> **Dataset excerpt**:
----------------

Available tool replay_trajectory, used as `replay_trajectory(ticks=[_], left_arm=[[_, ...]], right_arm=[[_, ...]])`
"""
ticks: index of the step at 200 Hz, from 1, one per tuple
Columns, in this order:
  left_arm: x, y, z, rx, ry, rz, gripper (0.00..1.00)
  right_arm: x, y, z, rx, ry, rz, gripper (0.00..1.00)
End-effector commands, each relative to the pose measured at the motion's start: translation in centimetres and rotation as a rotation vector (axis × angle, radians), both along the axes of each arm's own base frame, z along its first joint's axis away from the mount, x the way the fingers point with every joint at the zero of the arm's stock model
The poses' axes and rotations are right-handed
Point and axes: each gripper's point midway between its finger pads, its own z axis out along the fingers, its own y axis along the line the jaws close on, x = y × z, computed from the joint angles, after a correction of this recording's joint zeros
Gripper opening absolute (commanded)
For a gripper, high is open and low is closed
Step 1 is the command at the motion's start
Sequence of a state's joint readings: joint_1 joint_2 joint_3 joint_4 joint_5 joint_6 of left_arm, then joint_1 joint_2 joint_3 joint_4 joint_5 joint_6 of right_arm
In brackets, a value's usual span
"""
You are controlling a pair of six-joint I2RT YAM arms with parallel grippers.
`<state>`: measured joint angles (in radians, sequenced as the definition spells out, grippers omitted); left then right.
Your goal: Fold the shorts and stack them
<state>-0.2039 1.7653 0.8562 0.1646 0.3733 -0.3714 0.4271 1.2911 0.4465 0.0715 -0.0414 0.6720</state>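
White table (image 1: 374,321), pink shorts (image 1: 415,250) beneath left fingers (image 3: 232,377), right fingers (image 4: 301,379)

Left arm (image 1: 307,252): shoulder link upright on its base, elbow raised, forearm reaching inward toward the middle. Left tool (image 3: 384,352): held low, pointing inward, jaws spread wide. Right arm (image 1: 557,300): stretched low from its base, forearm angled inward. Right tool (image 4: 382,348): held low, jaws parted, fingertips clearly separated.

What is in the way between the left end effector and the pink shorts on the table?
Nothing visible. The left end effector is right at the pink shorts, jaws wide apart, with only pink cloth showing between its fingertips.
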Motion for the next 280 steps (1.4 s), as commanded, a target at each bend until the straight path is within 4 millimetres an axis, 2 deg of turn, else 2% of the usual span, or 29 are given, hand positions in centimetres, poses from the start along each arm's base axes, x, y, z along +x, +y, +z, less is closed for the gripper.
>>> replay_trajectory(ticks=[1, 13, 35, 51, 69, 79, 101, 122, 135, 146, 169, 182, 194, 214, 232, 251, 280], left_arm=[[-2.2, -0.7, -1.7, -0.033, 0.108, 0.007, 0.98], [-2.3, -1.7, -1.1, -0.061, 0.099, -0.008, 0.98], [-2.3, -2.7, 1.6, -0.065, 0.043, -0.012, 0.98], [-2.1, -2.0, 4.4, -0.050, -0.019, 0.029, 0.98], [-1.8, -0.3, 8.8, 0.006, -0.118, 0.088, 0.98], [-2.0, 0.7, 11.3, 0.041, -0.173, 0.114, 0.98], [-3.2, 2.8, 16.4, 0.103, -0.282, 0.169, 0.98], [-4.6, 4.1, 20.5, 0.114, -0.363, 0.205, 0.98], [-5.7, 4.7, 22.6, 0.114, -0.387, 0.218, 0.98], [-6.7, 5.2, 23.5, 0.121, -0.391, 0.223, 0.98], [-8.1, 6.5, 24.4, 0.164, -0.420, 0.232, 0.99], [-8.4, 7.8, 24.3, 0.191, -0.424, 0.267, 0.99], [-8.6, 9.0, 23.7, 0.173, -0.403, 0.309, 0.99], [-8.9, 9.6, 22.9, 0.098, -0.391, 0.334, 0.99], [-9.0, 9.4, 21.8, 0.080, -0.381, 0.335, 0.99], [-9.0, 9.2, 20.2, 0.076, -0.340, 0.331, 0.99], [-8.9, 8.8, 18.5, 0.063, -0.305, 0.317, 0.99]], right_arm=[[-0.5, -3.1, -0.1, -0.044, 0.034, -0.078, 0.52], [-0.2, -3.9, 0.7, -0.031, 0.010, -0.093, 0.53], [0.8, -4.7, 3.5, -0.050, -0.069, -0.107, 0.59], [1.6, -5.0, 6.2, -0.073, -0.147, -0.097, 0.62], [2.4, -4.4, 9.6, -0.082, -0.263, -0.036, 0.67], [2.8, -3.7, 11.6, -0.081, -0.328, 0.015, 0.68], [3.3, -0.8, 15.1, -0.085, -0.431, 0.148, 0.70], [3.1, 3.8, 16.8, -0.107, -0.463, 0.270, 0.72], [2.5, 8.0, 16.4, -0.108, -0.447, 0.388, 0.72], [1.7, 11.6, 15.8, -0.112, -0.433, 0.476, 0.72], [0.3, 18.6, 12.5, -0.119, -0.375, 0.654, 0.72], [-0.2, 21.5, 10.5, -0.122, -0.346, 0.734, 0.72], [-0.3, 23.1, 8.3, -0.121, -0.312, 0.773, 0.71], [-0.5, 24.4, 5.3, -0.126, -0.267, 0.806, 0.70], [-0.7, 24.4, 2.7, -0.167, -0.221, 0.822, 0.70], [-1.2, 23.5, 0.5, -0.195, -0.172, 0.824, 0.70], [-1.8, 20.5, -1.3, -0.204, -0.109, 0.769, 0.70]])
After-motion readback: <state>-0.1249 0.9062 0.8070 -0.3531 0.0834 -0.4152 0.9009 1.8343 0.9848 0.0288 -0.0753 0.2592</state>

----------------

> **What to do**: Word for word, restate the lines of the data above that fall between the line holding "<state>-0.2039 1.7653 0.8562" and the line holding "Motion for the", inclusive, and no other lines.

> **Your response**:
<state>-0.2039 1.7653 0.8562 0.1646 0.3733 -0.3714 0.4271 1.2911 0.4465 0.0715 -0.0414 0.6720</state>
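White table (image 1: 374,321), pink shorts (image 1: 415,250) beneath left fingers (image 3: 232,377), right fingers (image 4: 301,379)

Left arm (image 1: 307,252): shoulder link upright on its base, elbow raised, forearm reaching inward toward the middle. Left tool (image 3: 384,352): held low, pointing inward, jaws spread wide. Right arm (image 1: 557,300): stretched low from its base, forearm angled inward. Right tool (image 4: 382,348): held low, jaws parted, fingertips clearly separated.

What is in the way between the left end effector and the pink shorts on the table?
Nothing visible. The left end effector is right at the pink shorts, jaws wide apart, with only pink cloth showing between its fingertips.
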Motion for the next 280 steps (1.4 s), as commanded, a target at each bend until the straight path is within 4 millimetres an axis, 2 deg of turn, else 2% of the usual span, or 29 are given, hand positions in centimetres, poses from the start along each arm's base axes, x, y, z along +x, +y, +z, less is closed for the gripper.

Nothing remains to add to the answer.